SUPPLIED INFORMATION -

= Beginning of Section =

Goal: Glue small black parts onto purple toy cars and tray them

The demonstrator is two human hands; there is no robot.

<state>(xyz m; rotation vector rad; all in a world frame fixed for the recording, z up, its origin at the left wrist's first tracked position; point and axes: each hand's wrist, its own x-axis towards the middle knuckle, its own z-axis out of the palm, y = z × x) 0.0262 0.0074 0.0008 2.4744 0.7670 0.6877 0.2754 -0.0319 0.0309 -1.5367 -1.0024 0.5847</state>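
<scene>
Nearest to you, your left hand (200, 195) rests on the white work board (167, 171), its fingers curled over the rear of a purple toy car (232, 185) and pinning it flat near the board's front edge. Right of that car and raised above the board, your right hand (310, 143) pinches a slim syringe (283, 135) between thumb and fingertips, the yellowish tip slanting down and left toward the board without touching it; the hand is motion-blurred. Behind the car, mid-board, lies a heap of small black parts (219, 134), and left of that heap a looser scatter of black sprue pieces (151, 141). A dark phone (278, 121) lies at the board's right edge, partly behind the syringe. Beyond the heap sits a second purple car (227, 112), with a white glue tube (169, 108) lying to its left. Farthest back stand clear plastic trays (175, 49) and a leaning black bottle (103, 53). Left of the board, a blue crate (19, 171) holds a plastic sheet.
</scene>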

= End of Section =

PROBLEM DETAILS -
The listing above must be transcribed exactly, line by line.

FINISHED EXERCISE -
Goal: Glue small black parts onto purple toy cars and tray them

The demonstrator is two human hands; there is no robot.

<state>(xyz m; rotation vector rad; all in a world frame fixed for the recording, z up, its origin at the left wrist's first tracked position; point and axes: each hand's wrist, its own x-axis towards the middle knuckle, its own z-axis out of the palm, y = z × x) 0.0262 0.0074 0.0008 2.4744 0.7670 0.6877 0.2754 -0.0319 0.0309 -1.5367 -1.0024 0.5847</state>
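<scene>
Nearest to you, your left hand (200, 195) rests on the white work board (167, 171), its fingers curled over the rear of a purple toy car (232, 185) and pinning it flat near the board's front edge. Right of that car and raised above the board, your right hand (310, 143) pinches a slim syringe (283, 135) between thumb and fingertips, the yellowish tip slanting down and left toward the board without touching it; the hand is motion-blurred. Behind the car, mid-board, lies a heap of small black parts (219, 134), and left of that heap a looser scatter of black sprue pieces (151, 141). A dark phone (278, 121) lies at the board's right edge, partly behind the syringe. Beyond the heap sits a second purple car (227, 112), with a white glue tube (169, 108) lying to its left. Farthest back stand clear plastic trays (175, 49) and a leaning black bottle (103, 53). Left of the board, a blue crate (19, 171) holds a plastic sheet.
</scene>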

This exercise requires no further work.